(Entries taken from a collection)

+ + + + + + +

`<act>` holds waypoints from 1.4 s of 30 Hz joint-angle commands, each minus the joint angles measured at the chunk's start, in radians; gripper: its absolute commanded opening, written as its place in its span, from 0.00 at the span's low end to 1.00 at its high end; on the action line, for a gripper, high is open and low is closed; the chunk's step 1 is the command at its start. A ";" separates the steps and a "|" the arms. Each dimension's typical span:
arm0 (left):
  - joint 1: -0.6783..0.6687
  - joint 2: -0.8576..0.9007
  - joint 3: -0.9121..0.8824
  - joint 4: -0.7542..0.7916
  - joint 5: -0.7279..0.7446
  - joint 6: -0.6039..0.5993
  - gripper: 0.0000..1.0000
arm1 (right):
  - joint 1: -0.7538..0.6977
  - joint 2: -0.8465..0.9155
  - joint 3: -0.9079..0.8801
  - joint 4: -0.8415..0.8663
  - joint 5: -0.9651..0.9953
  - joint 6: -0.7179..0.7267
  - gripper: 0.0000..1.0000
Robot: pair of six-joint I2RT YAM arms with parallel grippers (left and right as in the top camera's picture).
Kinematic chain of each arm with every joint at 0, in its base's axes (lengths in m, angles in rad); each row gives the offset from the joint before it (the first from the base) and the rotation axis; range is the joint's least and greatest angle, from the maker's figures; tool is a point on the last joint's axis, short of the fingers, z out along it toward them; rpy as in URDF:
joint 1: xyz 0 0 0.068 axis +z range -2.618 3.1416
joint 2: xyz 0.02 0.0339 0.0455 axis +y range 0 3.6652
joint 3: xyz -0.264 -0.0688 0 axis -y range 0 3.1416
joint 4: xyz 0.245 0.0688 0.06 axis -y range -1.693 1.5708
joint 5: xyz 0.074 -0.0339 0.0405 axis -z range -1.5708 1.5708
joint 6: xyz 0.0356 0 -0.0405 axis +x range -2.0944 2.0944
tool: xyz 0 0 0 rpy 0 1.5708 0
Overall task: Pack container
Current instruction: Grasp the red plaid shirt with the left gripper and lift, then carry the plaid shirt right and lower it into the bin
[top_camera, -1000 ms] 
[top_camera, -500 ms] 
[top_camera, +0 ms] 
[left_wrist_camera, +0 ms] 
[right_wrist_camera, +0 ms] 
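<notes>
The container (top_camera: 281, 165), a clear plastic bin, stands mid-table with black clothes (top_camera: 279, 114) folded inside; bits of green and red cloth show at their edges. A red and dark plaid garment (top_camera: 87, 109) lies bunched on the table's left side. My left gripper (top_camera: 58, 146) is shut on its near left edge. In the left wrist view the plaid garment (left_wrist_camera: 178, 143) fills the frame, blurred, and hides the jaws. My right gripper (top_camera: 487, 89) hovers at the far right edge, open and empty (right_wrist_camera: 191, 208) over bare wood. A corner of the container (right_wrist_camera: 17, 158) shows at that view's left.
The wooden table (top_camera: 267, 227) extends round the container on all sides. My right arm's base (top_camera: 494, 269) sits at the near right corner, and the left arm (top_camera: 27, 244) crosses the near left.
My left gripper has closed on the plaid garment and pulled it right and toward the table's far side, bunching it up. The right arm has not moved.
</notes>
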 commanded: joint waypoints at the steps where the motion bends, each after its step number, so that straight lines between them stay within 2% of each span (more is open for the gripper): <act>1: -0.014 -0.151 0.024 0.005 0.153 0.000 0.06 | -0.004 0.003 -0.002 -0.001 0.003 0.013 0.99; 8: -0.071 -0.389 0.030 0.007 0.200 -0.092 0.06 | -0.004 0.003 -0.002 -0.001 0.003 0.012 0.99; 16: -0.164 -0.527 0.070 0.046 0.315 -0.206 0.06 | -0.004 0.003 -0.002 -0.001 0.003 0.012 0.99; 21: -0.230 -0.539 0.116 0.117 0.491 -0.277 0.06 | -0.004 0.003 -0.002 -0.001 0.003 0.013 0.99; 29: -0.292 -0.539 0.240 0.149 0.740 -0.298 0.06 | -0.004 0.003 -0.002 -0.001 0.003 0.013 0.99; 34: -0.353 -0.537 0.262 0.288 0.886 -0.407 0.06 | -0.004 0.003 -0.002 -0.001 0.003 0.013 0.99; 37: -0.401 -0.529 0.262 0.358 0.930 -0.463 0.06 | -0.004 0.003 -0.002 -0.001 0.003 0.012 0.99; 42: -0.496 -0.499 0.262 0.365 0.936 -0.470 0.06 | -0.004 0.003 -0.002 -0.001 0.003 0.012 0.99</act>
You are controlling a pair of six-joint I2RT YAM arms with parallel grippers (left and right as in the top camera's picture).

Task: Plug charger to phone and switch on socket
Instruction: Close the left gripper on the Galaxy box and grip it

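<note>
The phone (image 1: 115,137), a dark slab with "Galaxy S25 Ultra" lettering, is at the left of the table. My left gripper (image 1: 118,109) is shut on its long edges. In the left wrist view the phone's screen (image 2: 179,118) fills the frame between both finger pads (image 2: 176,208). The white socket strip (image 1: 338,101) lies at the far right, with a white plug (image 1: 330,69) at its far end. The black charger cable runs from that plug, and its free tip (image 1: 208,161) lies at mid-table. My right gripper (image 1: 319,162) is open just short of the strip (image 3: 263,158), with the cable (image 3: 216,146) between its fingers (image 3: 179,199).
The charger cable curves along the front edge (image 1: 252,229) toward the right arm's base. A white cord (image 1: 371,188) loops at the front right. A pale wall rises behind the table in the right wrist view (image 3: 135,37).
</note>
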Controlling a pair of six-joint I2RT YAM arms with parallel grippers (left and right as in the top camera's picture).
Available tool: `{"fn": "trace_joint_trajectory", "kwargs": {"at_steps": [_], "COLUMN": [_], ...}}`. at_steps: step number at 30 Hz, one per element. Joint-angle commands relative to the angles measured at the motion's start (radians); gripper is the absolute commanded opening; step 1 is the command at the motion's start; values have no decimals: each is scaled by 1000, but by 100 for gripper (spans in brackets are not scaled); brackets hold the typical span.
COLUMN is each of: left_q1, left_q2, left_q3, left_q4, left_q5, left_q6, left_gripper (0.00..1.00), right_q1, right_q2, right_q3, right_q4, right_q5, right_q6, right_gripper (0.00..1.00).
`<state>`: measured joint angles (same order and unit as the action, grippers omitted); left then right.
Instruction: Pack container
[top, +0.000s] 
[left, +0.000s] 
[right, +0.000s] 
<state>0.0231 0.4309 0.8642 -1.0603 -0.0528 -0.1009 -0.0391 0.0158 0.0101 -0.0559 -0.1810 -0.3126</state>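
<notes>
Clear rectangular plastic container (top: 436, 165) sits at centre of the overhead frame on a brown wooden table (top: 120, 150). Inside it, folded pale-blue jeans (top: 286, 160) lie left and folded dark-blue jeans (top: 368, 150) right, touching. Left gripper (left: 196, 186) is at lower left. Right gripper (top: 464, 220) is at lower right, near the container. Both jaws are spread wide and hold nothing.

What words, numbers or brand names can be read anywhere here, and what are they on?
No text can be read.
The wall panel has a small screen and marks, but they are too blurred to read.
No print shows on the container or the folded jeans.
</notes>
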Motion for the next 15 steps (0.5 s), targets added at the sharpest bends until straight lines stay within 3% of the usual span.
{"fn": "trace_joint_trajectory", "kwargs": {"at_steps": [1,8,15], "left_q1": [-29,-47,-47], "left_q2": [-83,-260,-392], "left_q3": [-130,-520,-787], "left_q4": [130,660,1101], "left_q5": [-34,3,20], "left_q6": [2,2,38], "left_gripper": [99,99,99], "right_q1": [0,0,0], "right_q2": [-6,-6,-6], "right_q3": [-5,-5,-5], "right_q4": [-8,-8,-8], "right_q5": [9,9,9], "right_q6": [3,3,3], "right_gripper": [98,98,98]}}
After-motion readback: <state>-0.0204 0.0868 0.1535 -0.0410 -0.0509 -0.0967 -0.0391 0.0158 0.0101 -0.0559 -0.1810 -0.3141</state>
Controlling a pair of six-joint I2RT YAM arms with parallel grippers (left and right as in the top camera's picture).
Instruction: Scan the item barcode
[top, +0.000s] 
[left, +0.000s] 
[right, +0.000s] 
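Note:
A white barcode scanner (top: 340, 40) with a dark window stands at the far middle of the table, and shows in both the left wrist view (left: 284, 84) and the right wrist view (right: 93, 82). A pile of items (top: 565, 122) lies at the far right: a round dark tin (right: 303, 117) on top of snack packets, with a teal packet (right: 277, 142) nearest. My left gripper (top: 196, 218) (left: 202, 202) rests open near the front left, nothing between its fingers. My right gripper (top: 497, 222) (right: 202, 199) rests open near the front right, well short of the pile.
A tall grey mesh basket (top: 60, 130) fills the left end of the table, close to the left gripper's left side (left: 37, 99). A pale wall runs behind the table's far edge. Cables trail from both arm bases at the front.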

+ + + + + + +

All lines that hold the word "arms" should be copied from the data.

`<act>` holds waypoints from 1.4 s of 30 Hz joint-angle commands, each minus the joint angles measured at the chunk's start, in radians; gripper: its absolute commanded opening, written as its place in its span, from 0.00 at the span's low end to 1.00 at its high end; on the action line, for a gripper, high is open and low is closed; the chunk's step 1 is the command at its start. A ";" separates the steps and a "|" the arms. Each dimension's typical span:
Robot: pair of six-joint I2RT YAM arms with parallel grippers (left and right as in the top camera's picture).
You are controlling a pair of six-joint I2RT YAM arms with parallel grippers (left and right as in the top camera's picture).
Controlling a pair of six-joint I2RT YAM arms with parallel grippers (left and right as in the top camera's picture).
Controlling a pair of six-joint I2RT YAM arms with parallel grippers (left and right as in the top camera's picture).

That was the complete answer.